There are a lot of wealthy, successful Americans who agree with me — because they want to give something back.  They know they didn’t — look, if you’ve been successful, you didn’t get there on your own.  You didn’t get there on your own.  I’m always struck by people who think, well, it must be because I was just so smart.  There are a lot of smart people out there.  It must be because I worked harder than everybody else.  Let me tell you something — there are a whole bunch of hardworking people out there.  (Applause.)

If you were successful, somebody along the line gave you some help.  There was a great teacher somewhere in your life.  Somebody helped to create this unbelievable American system that we have that allowed you to thrive.  Somebody invested in roads and bridges.  If you’ve got a business — you didn’t build that.  Somebody else made that happen.  The Internet didn’t get invented on its own.  Government research created the Internet so that all the companies could make money off the Internet.

Why rehash this now? Because Cato policy analyst Derek Bonett has a particularly nice way of laying out what’s wrong with Obama’s thinking. He does it with his “Tale of Two Commuters.” Here’s an excerpt:

Imagine two commuters living equidistant from a downtown city law firm. One is an attorney at the firm, the other is her secretary. Each drives to work, thereby obtaining some value from the use of public roads. Each, in turn, imposes a roughly equal amount of depreciation on those roads, the cost of which must be defrayed via taxes. But what about the value “built” by each of them once they reach their office?

The attorney will almost certainly command a far higher salary than will her secretary. Insofar as these salaries emerge from a competitive market for labor, they reflect, at least within an order of magnitude, the respective marginal products of these commuters’ labor. But, crucially, the attorney’s higher salary is not attributable to a greater consumption of public goods. She traversed the same roads on the way to work as did her secretary. The two of them rely on the same police and fire departments. They may have even attended the same local, public K-12 schools. The attorney’s higher salary is instead attributable to her command over a set of skills and human capital which are more scarce – and more valuable – on the market than are secretarial skills. The salary differential, and the difference in productivity it reflects, cannot be explained by differential public goods consumption. In each case, some degree of public goods and services may be a necessary complement to these employees’ labor, but they are not sufficient to explain their differential success in earning taxable income. In what way is society justified in expropriating a greater percentage of the attorney’s income because her labor is more productive, and therefore commands a higher salary?

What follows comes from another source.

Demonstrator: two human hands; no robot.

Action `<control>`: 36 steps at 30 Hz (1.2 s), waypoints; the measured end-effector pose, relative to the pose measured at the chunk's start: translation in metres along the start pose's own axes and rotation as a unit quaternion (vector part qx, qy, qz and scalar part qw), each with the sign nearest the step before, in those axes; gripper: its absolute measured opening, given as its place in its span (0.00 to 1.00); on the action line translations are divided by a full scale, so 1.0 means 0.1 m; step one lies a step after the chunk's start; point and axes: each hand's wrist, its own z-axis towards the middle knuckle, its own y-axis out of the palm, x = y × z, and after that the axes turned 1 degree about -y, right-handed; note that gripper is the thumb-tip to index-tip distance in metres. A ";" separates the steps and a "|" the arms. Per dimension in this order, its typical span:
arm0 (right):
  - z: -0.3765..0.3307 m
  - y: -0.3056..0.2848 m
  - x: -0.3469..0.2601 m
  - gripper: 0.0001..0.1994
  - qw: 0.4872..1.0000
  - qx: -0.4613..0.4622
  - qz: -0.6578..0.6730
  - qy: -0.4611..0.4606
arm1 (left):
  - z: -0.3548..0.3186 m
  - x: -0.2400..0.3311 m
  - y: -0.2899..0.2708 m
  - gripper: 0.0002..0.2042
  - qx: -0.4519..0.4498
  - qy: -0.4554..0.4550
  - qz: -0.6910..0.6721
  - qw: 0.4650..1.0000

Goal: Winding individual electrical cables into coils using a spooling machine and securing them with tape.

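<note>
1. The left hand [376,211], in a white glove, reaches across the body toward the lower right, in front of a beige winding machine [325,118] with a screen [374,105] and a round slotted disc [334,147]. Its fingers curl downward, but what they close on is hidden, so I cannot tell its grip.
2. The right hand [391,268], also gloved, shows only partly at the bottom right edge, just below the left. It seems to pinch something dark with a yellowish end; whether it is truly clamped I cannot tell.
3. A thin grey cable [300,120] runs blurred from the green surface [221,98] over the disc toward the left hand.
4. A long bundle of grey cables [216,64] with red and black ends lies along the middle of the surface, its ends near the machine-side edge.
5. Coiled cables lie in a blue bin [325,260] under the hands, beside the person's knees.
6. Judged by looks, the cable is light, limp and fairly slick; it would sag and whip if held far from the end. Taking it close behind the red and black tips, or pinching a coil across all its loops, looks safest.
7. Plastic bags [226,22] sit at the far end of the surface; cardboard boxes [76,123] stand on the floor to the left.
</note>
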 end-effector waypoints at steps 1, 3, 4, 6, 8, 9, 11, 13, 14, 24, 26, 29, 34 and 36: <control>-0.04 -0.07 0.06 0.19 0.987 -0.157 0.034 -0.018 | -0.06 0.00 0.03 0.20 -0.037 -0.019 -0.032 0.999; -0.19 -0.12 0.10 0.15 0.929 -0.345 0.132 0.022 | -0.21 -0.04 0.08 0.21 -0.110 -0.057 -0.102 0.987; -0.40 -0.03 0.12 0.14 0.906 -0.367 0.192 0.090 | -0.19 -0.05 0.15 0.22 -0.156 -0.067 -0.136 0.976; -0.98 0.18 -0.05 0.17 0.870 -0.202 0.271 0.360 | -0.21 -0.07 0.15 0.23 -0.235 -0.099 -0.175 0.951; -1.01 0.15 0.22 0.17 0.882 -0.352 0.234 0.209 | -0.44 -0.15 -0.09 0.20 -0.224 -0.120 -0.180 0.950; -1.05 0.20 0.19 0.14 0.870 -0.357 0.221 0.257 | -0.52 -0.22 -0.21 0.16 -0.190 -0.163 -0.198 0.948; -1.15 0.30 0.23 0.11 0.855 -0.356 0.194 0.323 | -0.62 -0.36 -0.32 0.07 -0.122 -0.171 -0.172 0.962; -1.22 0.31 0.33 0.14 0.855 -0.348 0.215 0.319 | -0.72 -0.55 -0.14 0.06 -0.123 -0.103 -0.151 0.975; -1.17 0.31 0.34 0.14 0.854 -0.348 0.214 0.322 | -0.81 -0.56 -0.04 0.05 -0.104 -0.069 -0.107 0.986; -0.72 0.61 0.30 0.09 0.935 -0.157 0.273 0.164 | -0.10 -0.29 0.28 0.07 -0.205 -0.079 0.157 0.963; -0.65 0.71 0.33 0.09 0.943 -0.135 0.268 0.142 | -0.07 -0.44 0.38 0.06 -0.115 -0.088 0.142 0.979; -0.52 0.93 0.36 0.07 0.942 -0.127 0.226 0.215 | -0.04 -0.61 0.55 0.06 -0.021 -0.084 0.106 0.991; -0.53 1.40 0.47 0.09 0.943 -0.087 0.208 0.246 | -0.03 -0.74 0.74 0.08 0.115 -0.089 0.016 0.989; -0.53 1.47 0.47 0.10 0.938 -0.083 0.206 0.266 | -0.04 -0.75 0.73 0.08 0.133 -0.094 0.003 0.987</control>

And here’s what follows for tax policy if you’re going to use government’s contribution to productivity as a basis for taxation:

The logic of “you didn’t build that” leads unavoidably to the following conclusion: few forms of proportional taxation, and certainly no progressive marginal rates, can be justified on the basis of public goods consumption.

I wouldn’t necessarily apply that to taxation for defense, because wealthier people have more to defend. (Note, though, that the so-called defense budget is mainly about offense. If we wanted a defense budget purely for defense, my guess is that we could cut the DoD budget by over 60%.) But Mr. Bonett is certainly right that you can’t justify progressive income taxes based on use of roads and bridges.